Thereby the number density depends on the parameters P and \(\beta \).

In practice, the TBA equation has to be solved numerically. But for thermal equilibrium an exact solution is available [1, 16, 45]. Denoting the solution of (37) for \(\beta =1\) and the constraint (38) by \(\rho _\textsf{n}^*\) one has

$$\begin{aligned} \rho _\textsf{n}^*(w) = \frac{\textrm{e}^{-w^2/2}}{\sqrt{2 \pi }\vert \hat{f}_P(w)\vert ^2}, \quad \hat{f}_P(w) = \int _0^\infty \textrm{d}t f_P(t) \textrm{e}^{\textrm{i}wt}, \quad f_P(t) = \sqrt{2}\pi ^{-1}\Gamma (P)^{-1/2}t^{P - 1} \textrm{e}^{-\frac{1}{2}t^2}. \end{aligned}$$
(39)

In our numerical simulations it is of advantage to use the exact solution.
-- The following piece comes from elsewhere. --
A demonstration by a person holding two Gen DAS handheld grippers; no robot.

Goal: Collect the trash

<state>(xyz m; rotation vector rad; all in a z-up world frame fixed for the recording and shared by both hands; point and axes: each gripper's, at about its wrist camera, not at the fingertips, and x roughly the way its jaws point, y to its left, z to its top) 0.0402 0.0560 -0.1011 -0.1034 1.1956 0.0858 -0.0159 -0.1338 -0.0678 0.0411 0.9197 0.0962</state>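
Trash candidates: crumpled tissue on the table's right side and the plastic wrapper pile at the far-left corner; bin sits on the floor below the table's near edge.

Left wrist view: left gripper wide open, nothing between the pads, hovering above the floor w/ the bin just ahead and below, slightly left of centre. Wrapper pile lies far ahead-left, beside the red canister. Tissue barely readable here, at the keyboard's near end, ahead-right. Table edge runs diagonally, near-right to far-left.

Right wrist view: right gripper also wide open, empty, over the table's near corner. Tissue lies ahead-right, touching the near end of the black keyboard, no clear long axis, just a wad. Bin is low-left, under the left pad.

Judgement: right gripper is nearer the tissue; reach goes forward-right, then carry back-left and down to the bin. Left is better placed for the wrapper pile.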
The TBA equation is a standard tool from GHD as one way to write the Euler-Lagrange equations for the variational principle associated with the generalized free energy. For the Toda lattice such a variational formula was obtained in [10, 52]. Proofs using methods from the theory of large deviations and transfer operator method have also become available [19, 23, 38, 40]. The next steps are outlined only briefly, with more details provided in [52] and [48], Chapter 7. The main goal is to explain the required numerical task on the level of linearized GHD.
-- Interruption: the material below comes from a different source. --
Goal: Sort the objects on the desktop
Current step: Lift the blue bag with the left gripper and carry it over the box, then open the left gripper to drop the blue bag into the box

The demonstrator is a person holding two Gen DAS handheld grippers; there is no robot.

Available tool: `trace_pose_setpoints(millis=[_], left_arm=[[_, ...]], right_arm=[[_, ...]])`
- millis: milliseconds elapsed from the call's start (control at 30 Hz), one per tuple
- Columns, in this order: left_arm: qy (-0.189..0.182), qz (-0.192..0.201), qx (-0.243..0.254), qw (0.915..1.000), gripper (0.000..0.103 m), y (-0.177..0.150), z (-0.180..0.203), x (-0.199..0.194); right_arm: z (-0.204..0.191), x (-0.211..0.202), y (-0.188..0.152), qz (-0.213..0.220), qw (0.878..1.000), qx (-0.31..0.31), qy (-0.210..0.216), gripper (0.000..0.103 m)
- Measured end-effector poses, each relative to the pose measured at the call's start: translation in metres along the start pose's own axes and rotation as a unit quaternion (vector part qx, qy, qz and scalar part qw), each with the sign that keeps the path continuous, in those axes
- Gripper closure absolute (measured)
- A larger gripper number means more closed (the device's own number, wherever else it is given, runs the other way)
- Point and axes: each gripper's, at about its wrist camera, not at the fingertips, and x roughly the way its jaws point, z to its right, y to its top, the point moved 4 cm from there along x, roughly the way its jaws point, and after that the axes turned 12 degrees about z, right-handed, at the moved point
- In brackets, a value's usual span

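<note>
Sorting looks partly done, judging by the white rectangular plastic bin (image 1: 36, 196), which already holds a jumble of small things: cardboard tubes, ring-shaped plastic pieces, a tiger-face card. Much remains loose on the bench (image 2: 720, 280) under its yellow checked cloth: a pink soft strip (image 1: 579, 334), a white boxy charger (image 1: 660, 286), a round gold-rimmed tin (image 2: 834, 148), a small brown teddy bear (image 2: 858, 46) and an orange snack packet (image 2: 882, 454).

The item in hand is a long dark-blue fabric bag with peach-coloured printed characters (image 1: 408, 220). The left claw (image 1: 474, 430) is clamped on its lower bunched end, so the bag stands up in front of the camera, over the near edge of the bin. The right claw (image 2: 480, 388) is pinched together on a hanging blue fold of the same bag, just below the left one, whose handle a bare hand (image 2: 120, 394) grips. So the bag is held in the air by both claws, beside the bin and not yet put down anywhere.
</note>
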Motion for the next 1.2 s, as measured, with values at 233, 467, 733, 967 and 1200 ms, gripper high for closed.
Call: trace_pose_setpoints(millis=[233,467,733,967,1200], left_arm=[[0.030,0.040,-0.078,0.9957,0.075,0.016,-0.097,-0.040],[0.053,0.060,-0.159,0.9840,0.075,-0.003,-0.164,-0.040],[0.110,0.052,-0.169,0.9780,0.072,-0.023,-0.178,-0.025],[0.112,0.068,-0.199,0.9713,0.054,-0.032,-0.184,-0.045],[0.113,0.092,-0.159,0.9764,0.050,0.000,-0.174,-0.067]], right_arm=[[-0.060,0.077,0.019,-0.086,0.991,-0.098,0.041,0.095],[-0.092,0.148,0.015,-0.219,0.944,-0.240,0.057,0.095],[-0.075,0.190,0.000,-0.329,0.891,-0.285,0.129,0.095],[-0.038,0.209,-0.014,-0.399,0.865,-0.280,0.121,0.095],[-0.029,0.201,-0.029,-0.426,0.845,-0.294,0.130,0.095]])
We introduce the dressing transformation of some function f by

$$\begin{aligned} f^\textrm{dr}= \big (1 - T\rho _\textsf{n}\big )^{-1} f \end{aligned}$$
(40)

with \(\rho _\textsf{n}\) regarded as a multiplication operator. Then number and particle density are related as

$$\begin{aligned} \rho _\textsf{n}(w)= \frac{\rho _\textsf{p}(w)}{1 + T\rho _\textsf{p}(w)} \end{aligned}$$
(41)

with inverse

$$\begin{aligned} \rho _\textsf{p}= (1 - \rho _\textsf{n} T)^{-1} \rho _\textsf{n} = \rho _\textsf{n} \varsigma _0^\textrm{dr}, \end{aligned}$$
(42)

using the convention \(\varsigma _n(w) = w^n\).

For the average currents similar identities are available. The central novel quantity is the effective velocity

$$\begin{aligned} v^\textrm{eff} = \frac{\varsigma _1^\textrm{dr}}{\varsigma _0^\textrm{dr}}, \end{aligned}$$
(43)

see [4, 7, 53, 56]. Then

$$\begin{aligned} \langle J_0(0)\rangle _{P,\beta } = -\kappa _1, \end{aligned}$$
(44)

and, for \(n\ge 1\),

$$\begin{aligned} \langle J_n(0)\rangle _{P,\beta } = \int _\mathbb {R}\textrm{d}w \rho _\textsf{p}(w)(v^\textrm{eff}(w) -\kappa _1)w^n. \end{aligned}$$
(45)

In thermal equilibrium we have \(\kappa _1=0\).

Since in the following there will be many integrals over \(\mathbb {R}\), let us first introduce the abbreviation

$$\begin{aligned} \langle f \rangle = \int _\mathbb {R}\textrm{d}w f(w). \end{aligned}$$
(46)

With this notation the C matrix turns out to be of the form

$$\begin{aligned}{} & {} \hspace{-20pt} C_{0,0} =\nu ^3 \langle \rho _\textsf{p} \varsigma _0^\textrm{dr} \varsigma _0^\textrm{dr} \rangle ,\nonumber \\{} & {} \hspace{-20pt}C_{0,n}= C_{n,0}= -\nu ^2 \langle \rho _\textsf{p} \varsigma _0^\textrm{dr} (\varsigma _n- \kappa _n\varsigma _0)^\textrm{dr} \rangle ,\nonumber \\{} & {} \hspace{-20pt} C_{m,n}= \nu \langle \rho _\textsf{p} (\varsigma _m- \kappa _m\varsigma _0)^\textrm{dr} (\varsigma _n- \kappa _n\varsigma _0)^\textrm{dr} \rangle , \end{aligned}$$
(47)

\(m,n \ge 1\). Note that the matrix C has the block structure

$$\begin{aligned} C = \begin{pmatrix} C_{0,0} &{} C_{0,n}\\ C_{m,0} &{} C_{m,n} \end{pmatrix}, \end{aligned}$$
(48)

in the sense that \(C_{m,n}\) for \(m,n \ge 1\) follows a simple pattern. This structure will reappear for B and \(\textrm{e}^{At}C\).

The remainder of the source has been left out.